Le cuivre est utilisé dans divers lieux publics, pour réduire la transmission des agents pathogène. © D.R.
Le cuivre est utilisé dans divers lieux publics, pour réduire la transmission des agents pathogène. © D.R.

Comment les bactéries font de la biorésistance face au cuivre

6 juillet 2016
par Daily Science
Durée de lecture : 3 min

La biorésistance toujours plus grande que présentent certaines bactéries ne concerne pas que les antibiotiques. A l’Université de Namur, le Dr Emeline Lawarée vient de mettre en évidence un phénomène identique se développant face au cuivre, qui est un agent antibactérien naturel. Ce qui a potentiellement une importance en matière de santé publique.

 

Elle a non seulement identifié les deux protéines responsables de cette biorésistance chez la bactérie Caulobacter crescentus: PcoA et PcoB. « Mais surtout, j’ai pu comprendre leur mode d’action et donc, faire le lien entre ces protéines et le cycle cellulaire de l’agent pathogène », explique-t-elle.

 

De la “bouillie bordelaise” aux maladies nosocomiales

 
Le cuivre est un métal de plus en plus utilisé dans les écoles ou encore dans les aéroports pour limiter la transmission d’agents pathogènes: comme les bactéries ou les virus. Sur une surface en cuivre, les virus et les bactéries sont rapidement dégardés.

 

Dans les domaines de l’agriculture, les viticulteurs utilisent d’ailleurs la « bouillie bordelaise » pour traiter leur vigne. Dans celui de la santé, c’est le matériel médical ou encore les surfaces qui risquent de véhiculer des bactéries ou des virus qui sont recouverts de cuivre, comme les poignées de porte, les barres de lits dans les hôpitaux, les tables, etc.

 

« Mais son utilisation intensive pose un vrai problème de santé publique : l’apparition d’une résistance accrue des pathogènes face au cuivre », souligne-t-on à l’UNamur.

 

Division asymétrique pour Caulobacter

 

Pour approcher cette problématique, le Dr Emeline Lawarée a étudié la bactérie aquatique Caulobacter crescentus, espèce fréquemment rencontrée dans les zones polluées par le cuivre et d’autres métaux lourds.

 

Caulobacter appartient à un groupe plus large qui compte de nombreuses bactéries pathogènes pour les animaux (dont l’Homme) et les plantes. L’étude de la jeune chercheuse de l’Unité de recherche en biologie des micro-organismes a mis en évidence une stratégie de survie originale dans un environnement riche en cuivre.

 

« Caulobacter se divise de manière asymétrique, c’est-à-dire qu’une cellule mère génère deux cellules filles morphologiquement et fonctionnellement différentes », explique la scientifique.
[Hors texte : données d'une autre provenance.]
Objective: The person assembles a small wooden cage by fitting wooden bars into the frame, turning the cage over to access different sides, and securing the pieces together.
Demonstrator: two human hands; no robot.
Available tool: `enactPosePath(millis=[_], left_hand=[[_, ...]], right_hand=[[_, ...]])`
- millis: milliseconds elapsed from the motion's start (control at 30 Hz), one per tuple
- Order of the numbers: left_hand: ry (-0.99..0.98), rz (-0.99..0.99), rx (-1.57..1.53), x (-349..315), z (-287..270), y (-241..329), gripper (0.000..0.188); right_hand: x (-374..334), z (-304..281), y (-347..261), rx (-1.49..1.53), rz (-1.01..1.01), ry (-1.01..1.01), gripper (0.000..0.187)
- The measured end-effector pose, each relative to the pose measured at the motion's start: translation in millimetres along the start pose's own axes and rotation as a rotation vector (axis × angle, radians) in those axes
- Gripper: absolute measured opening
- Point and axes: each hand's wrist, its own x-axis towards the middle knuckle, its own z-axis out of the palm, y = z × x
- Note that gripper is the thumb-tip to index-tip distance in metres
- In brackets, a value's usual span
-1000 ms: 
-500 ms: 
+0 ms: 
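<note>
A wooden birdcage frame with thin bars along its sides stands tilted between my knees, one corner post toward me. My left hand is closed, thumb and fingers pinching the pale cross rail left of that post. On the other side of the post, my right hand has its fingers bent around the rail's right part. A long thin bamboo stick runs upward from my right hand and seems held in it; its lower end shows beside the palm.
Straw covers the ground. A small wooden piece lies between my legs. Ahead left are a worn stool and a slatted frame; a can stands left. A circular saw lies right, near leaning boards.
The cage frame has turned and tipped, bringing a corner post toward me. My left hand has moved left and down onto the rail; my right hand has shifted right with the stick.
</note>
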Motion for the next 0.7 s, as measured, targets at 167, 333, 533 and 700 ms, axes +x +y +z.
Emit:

Il s’agit d’une cellule flagellée mobile et une cellule pédonculée, ancrée à son substrat via son pédoncule.

 

L’hypothèse émise depuis longtemps par les scientifiques, sans jamais avoir été prouvé, est que ces deux types de cellules différentes permettent de mieux résister à des conditions stressantes. C’est la démonstration de cette hypothèse qui a été réalisée par le Dr Lawarée.

 

Seules deux protéines sont impliquées

 

La cellule flagellée fuit la source de cuivre pour se réfugier dans un environnement moins stressant. Par contre, la cellule pédonculée, qui ne peut pas fuir, met en route un système de détoxification rapide composé de seulement deux protéines : PcoA et PcoB.

 

La protéine PcoA oxyde le Cu+ (sa forme toxique) et la transforme en Cu2+ (une forme moins toxique). Parallèlement, la protéine PcoB éjecte le cuivre hors de la bactérie. Ce système « PcoAB » permet donc à la cellule pédonculée de diminuer sa concentration intracellulaire en cuivre et de survivre dans ces conditions environnementales difficiles.

 

« L’intérêt de mes travaux réside donc bien dans la compréhension fine de ce phénomène et de son action dans le cycle cellulaire », précise la chercheuse. Cette compréhension n’est pas en tant que telle transposables à l’ensemble des bactéries. Mais elle concerne cependant pas mal d’agents pathogènes qui connaissent également cette division asymétrique, comme la Brucella, néfaste pour l’homme ou Agrobacterium, toxique pour les plantes.

 

De quoi ouvrir de nouveaux champs de recherche, que la scientifique namuroise entend bien explorer à l’avenir. Par exemple à l’occasion d’un post-doctorat à l’étranger.